Los Angeles Times
By Lisa Mascaro
November 29, 2013
WASHINGTON — Earlier this year, as House Republicans began considering changes to the nation's immigration laws after their party's defeat in the presidential election, they were given a list of do's and don'ts that updated GOP thinking on the issue.
The suggestions seemed obvious to most but signaled a new tone for the Republican Party.
"Don't use the term 'anchor baby' or phrases like 'send them all back,'" said the memo from a Republican-aligned advocacy group, the Hispanic Leadership Network. "Do acknowledge that 'our current immigration system is broken and we need to fix it.'"
Changing the way the party talks about immigration is about all House Republicans have to show for their efforts over the last 11 months — and even that effort has notable exceptions.
Though Speaker John A. Boehner of Ohio has insisted recently that immigration reform is not dead, the House is about to finish the year without progress on a topic that is a priority to Latino voters, an electorate the GOP desperately needs to woo before the next presidential race.
In fact, the House's most visible immigration-related action was a measure to defund an Obama administration program to defer deportations of young immigrants, a vote that increased Latino animosity even though it failed to become law.
The legislative sputter stems from Republicans' focus on the 2014 midterm election. As lawmakers burnish their conservative credentials for potential hard-right primary challenges, they are betting they will have time to court Latinos before the 2016 election.
But the inaction raises questions about whether Republicans have learned from their electoral losses last year and can broaden the party's base to appeal to more minorities. And it's not only immigration reform. GOP promises to be more inclusive to women and gays also have produced few results.
"It's foolhardy," said Alex Nowrasteh, a policy analyst at the libertarian-leaning Cato Institute. "On the one hand, Republicans have improved their rhetoric and they've moved much more toward embracing immigration reform. On the other hand, immigration reform was passed in the Senate and was dropped in the House of Representatives, and that makes them look like they're opposed to reform, which in a way, they are."
In last year's presidential election, Mitt Romney — whose comment about "self-deportation" infuriated immigration advocates — lost the Latino vote by a 44-percentage-point margin, the largest deficit of any Republican presidential candidate since the Clinton era. Alarmed GOP insiders jump-started congressional talks toward a bipartisan immigration overhaul, and Boehner announced the time had come for Congress to act.

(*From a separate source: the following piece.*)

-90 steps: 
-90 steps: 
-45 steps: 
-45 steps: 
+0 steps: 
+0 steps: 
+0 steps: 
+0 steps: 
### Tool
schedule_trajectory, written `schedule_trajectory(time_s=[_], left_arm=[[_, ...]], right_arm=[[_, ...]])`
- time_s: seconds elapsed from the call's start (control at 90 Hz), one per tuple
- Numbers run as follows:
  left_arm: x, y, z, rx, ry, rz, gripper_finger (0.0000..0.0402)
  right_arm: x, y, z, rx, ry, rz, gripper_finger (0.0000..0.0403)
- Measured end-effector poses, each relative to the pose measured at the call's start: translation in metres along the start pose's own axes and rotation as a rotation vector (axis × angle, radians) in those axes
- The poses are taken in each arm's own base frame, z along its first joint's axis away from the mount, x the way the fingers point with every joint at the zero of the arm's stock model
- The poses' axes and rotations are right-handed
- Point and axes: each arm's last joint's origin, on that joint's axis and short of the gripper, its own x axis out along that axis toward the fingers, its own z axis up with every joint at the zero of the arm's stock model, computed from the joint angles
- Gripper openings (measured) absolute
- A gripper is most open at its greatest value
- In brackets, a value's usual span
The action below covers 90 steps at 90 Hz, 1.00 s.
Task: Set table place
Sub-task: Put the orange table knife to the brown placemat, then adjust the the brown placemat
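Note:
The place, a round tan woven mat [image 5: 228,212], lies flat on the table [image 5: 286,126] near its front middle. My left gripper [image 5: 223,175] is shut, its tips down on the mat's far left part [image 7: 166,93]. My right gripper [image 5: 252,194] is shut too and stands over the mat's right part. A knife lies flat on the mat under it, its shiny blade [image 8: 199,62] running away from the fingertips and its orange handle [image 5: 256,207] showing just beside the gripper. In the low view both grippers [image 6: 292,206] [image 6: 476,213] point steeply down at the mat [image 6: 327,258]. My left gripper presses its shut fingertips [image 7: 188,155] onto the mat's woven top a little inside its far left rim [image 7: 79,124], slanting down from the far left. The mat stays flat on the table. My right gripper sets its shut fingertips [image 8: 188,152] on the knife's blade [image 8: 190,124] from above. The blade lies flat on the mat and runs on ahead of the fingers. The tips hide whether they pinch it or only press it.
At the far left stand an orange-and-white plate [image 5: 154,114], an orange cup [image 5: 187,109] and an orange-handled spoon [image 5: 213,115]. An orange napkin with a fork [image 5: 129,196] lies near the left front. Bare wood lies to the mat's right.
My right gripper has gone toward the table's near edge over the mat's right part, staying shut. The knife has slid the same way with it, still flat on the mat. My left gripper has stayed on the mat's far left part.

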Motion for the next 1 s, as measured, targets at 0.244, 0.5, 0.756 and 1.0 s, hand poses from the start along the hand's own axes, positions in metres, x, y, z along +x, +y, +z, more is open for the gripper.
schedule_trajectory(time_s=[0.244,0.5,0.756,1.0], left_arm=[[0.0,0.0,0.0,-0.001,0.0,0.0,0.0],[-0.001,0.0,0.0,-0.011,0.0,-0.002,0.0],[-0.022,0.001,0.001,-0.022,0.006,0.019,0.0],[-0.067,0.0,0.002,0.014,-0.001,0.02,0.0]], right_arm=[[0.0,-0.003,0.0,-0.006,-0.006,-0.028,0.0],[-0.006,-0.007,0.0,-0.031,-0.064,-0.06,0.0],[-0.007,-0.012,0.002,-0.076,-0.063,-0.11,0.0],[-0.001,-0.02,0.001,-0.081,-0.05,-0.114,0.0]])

But the speaker has refused to take up the Senate's sweeping bipartisan overhaul of immigration laws, even though it would probably pass the House with Democratic support; nor are House Republicans expected to vote on their own measures any time soon.

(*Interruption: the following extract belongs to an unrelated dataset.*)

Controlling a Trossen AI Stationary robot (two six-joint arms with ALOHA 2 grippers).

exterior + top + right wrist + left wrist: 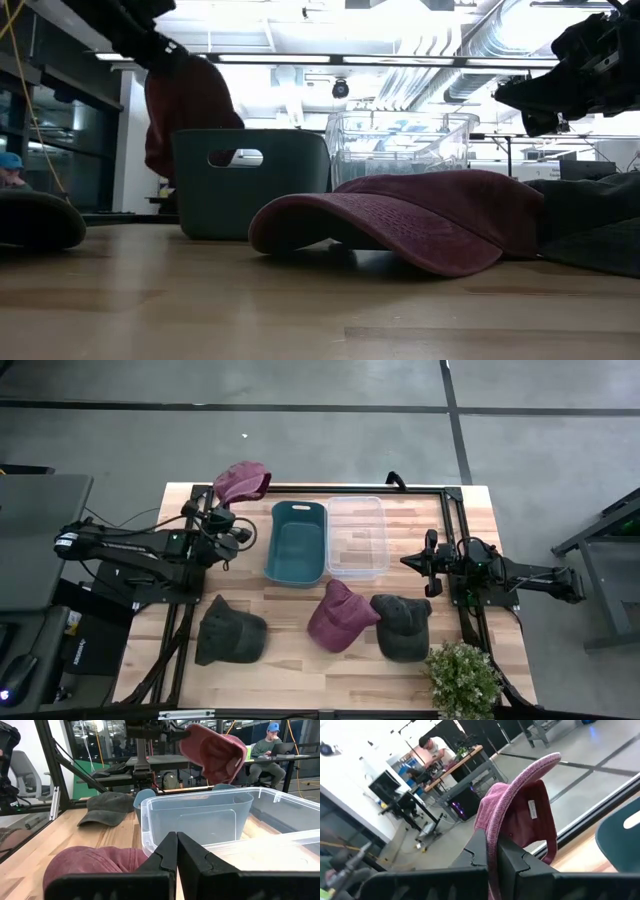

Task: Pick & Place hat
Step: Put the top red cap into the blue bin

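From above, we see the left gripper holding a maroon hat in the air at the table's far left, beside the teal bin. The right gripper waits near the clear bin, fingers pressed together and empty. At table height, a second maroon hat lies in front. On the left wrist, we cannot read the held hat's white tag

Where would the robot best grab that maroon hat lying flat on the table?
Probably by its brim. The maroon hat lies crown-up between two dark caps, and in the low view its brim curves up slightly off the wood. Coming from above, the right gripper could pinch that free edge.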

Divisions within the House GOP have left the party at a standstill. More Republican lawmakers than ever — nearly two dozen, by some counts — support the cornerstone of an immigration overhaul, which is a path to citizenship for immigrants in the U.S. illegally.

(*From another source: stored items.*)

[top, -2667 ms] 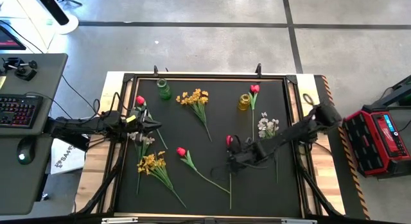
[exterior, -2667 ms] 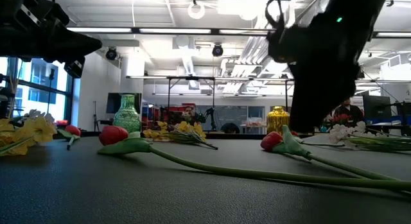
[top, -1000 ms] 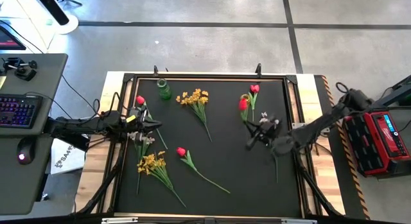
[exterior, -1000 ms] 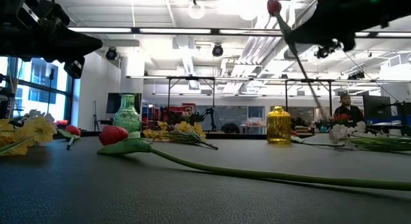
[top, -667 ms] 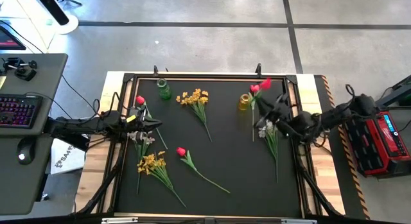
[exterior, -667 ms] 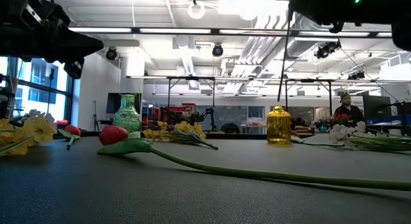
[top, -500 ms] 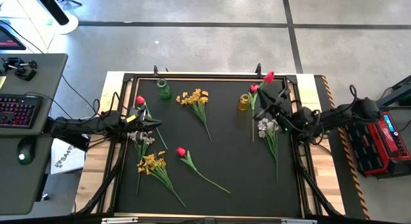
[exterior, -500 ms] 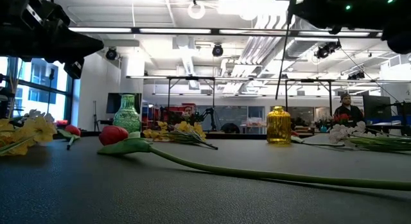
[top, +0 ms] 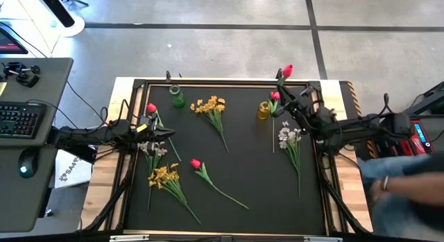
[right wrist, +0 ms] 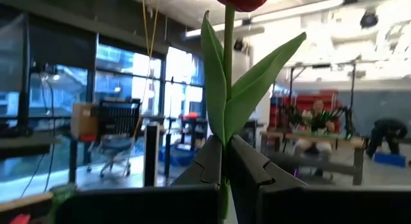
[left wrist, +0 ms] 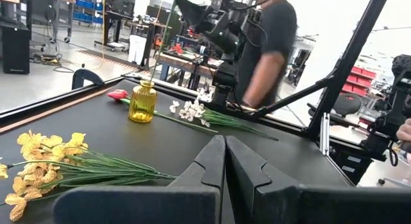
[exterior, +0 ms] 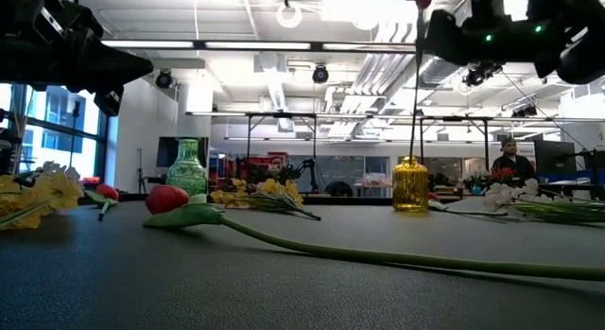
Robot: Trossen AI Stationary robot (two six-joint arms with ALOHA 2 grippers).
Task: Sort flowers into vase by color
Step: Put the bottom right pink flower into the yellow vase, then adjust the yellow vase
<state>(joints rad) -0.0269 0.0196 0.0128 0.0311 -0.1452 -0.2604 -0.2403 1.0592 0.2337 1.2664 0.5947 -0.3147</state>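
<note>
One red artificial tulip (top: 286, 70) hangs upright, its green stem clamped in the right gripper (top: 303, 111) above the small yellow glass vase (top: 263, 110); misaligned, the stem tip could miss the narrow neck or topple it. Left gripper (top: 165, 134), fingers pressed together and empty, waits left.

Right gripper (top: 300, 107) raised at the table's 2 o'clock, fingers clamped together, left gripper (top: 164, 135) closed, low at 9 o'clock.

You had four red tulips (top: 287, 70), two yellow bunches (top: 210, 105), two white sprigs (top: 288, 135) and two vases (top: 263, 110) there.
</note>
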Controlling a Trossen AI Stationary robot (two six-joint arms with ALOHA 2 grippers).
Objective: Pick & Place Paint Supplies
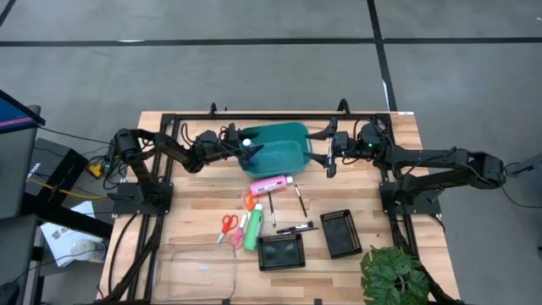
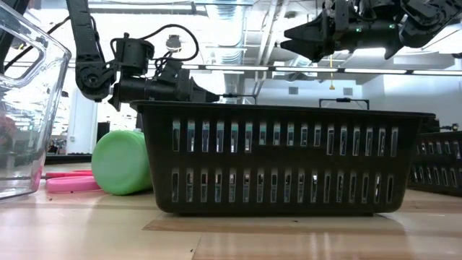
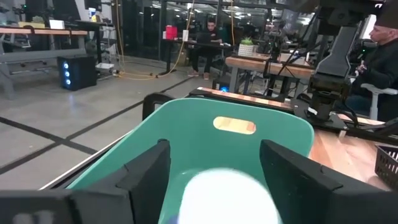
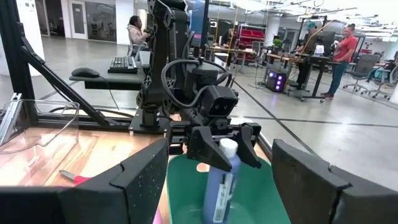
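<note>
A blue bottle [image 4: 219,186] with a white cap [image 3: 227,194] stands upright inside the teal basket [image 1: 284,148] at the table's far middle. My left gripper [image 1: 246,146] reaches level over the basket's left rim. It is open, with one finger [image 4: 204,148] on either side of the cap and a gap showing. My right gripper [image 1: 330,159] hangs open above the basket's right end, holding nothing. On the table nearer the front lie a pink bottle [image 1: 271,184], a green bottle [image 1: 253,230], scissors [image 1: 227,224] and thin dark brushes [image 1: 300,202].
Two black mesh trays [image 1: 280,251] [image 1: 340,232] sit near the front, and the nearer one fills the low view. A clear plastic tub [image 1: 196,269] stands at the front left and a potted plant [image 1: 394,275] at the front right. People sit and stand in the room beyond.
</note>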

But many more oppose legalization efforts. Most House Republicans represent conservative districts, configured to include few minority voters. The handful of exceptions, including several from California, have already come under pressure in their districts, but most have little interest in the subject.
"There's just no cohesion there yet," said Sen. John McCain (R-Ariz.), who has tried to persuade Republicans to take action. "All I hope is that they realize that the issue is not going away — that we need to act on it — that we'd be glad to consider any proposals or ideas they have."
Hedging the political risks, House GOP leaders continue working behind the scenes with lawmakers to draft a series of bills that could be brought forward next year.
Together, they would resemble the main ingredients of the comprehensive Senate bill.
One, from Majority Leader Eric Cantor of Virginia, would provide a path to citizenship for young people brought to the U.S. illegally as minors. Another would allow adult immigrants to apply for legal status as border security is ramped up.
President Obama has extended a hand to Boehner several times by saying he would be open to the House GOP's piecemeal approach rather than the Senate's big package.
"It's Thanksgiving; we can carve that bird into multiple pieces," Obama said during a speech in San Francisco on Monday. "A drumstick here, breast meat there. But as long as all the pieces get done — soon — and we actually deliver on the core values we've been talking about for so long, I think everybody is fine with it."
House Republicans, though, have resisted most White House initiatives. Many Republicans prefer to use the months ahead investigating what went wrong with the healthcare law. And some House members seem to have missed the memo on new talking points.
In March, after the memo was distributed on Capitol Hill, one of the House's longest-serving Republican members, Don Young of Alaska, used a racial slur to describe the migrants who once worked on his family's California farm.
Rep. Steve King of Iowa, who sponsored the legislation to allow deportation of young immigrants to resume, said some of them had "calves the size of cantaloupes" from hauling drugs across the border.
Longtime immigration advocate Frank Sharry, executive director of America's Voice, warned that Republicans would face another election defeat if they failed to translate their new talking points into legislative action.
"Boehner, if he kills off immigration reform, will be remembered as the speaker who killed the GOP," Sharry said.